» **TASK ITEM**
Print exactly the lines starting at the one that contains "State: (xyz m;" and ending at the last line of the listing below.

• • • • •

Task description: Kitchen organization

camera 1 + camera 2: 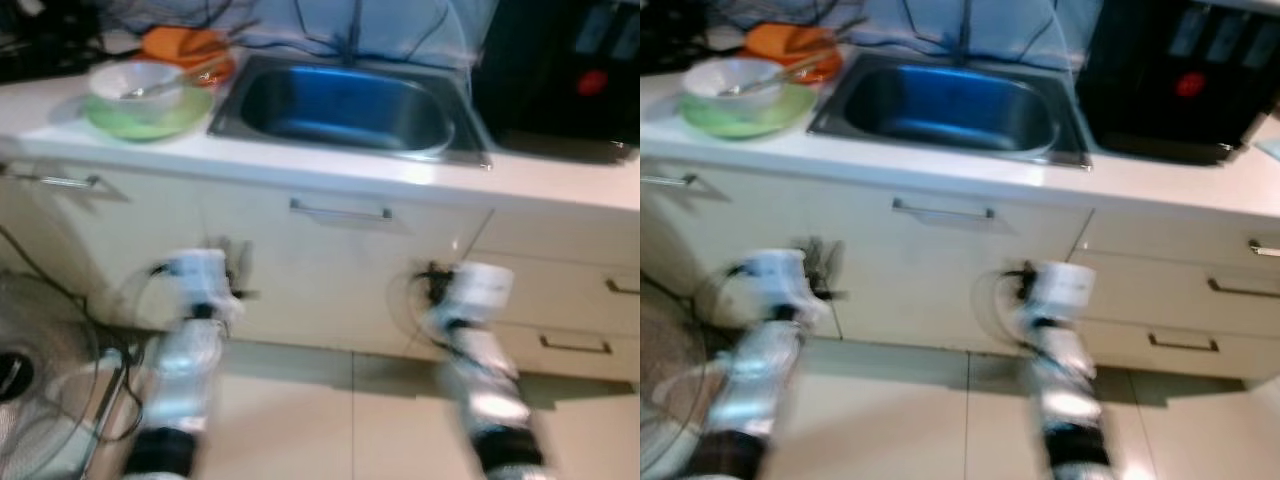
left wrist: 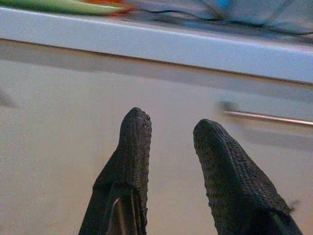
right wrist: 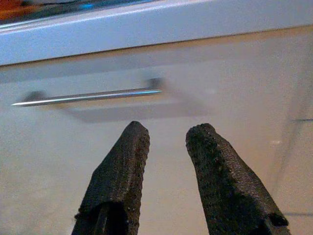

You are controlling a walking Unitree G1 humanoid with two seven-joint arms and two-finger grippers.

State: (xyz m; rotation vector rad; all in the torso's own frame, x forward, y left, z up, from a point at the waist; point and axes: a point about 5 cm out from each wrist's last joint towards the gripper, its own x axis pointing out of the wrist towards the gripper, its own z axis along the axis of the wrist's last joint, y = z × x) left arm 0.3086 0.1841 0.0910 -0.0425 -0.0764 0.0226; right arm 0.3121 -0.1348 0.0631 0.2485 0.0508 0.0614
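- Left gripper (image 2: 168,132) and right gripper (image 3: 166,134): parted, empty, low before sink (image 1: 345,105) cabinet; likely approach posture.
- Bowl (image 1: 135,85) on green plate (image 1: 150,118), left of sink; probably awaiting sorting.

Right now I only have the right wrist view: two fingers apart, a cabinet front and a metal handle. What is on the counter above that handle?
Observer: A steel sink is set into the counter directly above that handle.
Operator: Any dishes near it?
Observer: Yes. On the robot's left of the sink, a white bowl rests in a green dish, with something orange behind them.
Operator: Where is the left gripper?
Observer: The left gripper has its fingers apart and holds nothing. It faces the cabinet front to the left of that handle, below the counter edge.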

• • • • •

» **YOUR RESPONSE**
State: (xyz m; rotation vector rad; all in the torso's own frame, x forward, y left, z up, from a point at the waist; point and axes: a point about 5 cm out from each wrist's last joint towards the gripper, its own x axis pointing out of the wrist towards the gripper, its own z axis along the axis of the wrist's last joint, y = z × x) left arm 0.3086 0.1841 0.0910 -0.0425 -0.0764 0.0226; right arm 0.3121 -0.1348 0.0631 0.2485 0.0508 0.0614
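- Left gripper (image 2: 168,132) and right gripper (image 3: 166,134): parted, empty, low before sink (image 1: 345,105) cabinet; likely approach posture.
- Bowl (image 1: 135,85) on green plate (image 1: 150,118), left of sink; probably awaiting sorting.

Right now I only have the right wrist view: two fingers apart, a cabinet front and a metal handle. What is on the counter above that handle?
Observer: A steel sink is set into the counter directly above that handle.
Operator: Any dishes near it?
Observer: Yes. On the robot's left of the sink, a white bowl rests in a green dish, with something orange behind them.
Operator: Where is the left gripper?
Observer: The left gripper has its fingers apart and holds nothing. It faces the cabinet front to the left of that handle, below the counter edge.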

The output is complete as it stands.